Copy every entry word for word, but skip the pictures.

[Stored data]
┄┄┄┄┄┄
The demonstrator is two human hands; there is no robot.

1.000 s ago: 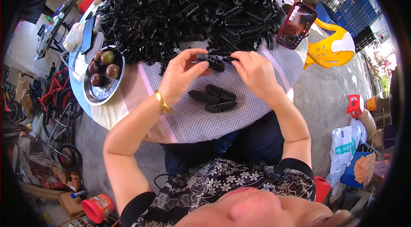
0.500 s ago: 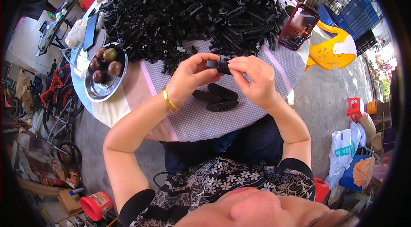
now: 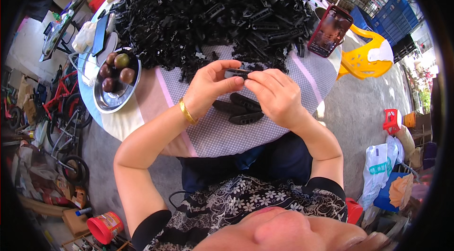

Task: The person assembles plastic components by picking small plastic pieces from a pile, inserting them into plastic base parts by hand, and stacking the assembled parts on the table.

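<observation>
Between both hands is a small, elongated black plastic part (image 3: 235, 73), held over the near part of the table. My left hand (image 3: 208, 82) pinches its left end between thumb and fingers. The fingertips of my right hand (image 3: 276, 94) close on its right end, hiding that end. Just below the hands, several black oblong plastic pieces (image 3: 246, 118) lie together on the cloth. Beyond the hands rises a large heap of black plastic parts (image 3: 189, 14), with loose bits scattered along its near edge.
The round table has a patterned tablecloth (image 3: 213, 140). At left stand a metal plate (image 3: 111, 103) of round dark fruit and a blue phone-like slab (image 3: 100, 35). A lit phone (image 3: 329, 31) stands upright at right, by a yellow chair (image 3: 366, 61). Bicycles (image 3: 71, 128) stand on the left.
The black part has turned in my fingers and shows a longer, flatter side. My right hand has shifted slightly down and its fingers have curled closer around the part.
</observation>
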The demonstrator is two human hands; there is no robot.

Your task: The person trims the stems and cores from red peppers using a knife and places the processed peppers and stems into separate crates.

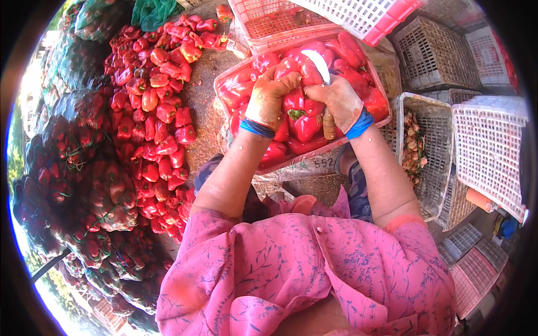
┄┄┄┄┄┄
Your solution:
The demonstrator is two human hands; there is no robot.

1.000 s ago: 
0.500 s ago: 
now: 

Task: The person assembles plastic components by picking small plastic pieces from a pile, inserting them into plastic base parts by hand, and stacking the assembled parts on the table.

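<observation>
Between both hands is a small, elongated black plastic part (image 3: 235, 73), held over the near part of the table. My left hand (image 3: 208, 82) pinches its left end between thumb and fingers. The fingertips of my right hand (image 3: 276, 94) close on its right end, hiding that end. Just below the hands, several black oblong plastic pieces (image 3: 246, 118) lie together on the cloth. Beyond the hands rises a large heap of black plastic parts (image 3: 189, 14), with loose bits scattered along its near edge.
The round table has a patterned tablecloth (image 3: 213, 140). At left stand a metal plate (image 3: 111, 103) of round dark fruit and a blue phone-like slab (image 3: 100, 35). A lit phone (image 3: 329, 31) stands upright at right, by a yellow chair (image 3: 366, 61). Bicycles (image 3: 71, 128) stand on the left.
The black part has turned in my fingers and shows a longer, flatter side. My right hand has shifted slightly down and its fingers have curled closer around the part.
</observation>
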The demonstrator is two human hands; there is no robot.

Your task: The person trims the stems and cores from red peppers using a knife and places the processed peppers and stems into separate crates.

This exercise has been worked through to completion.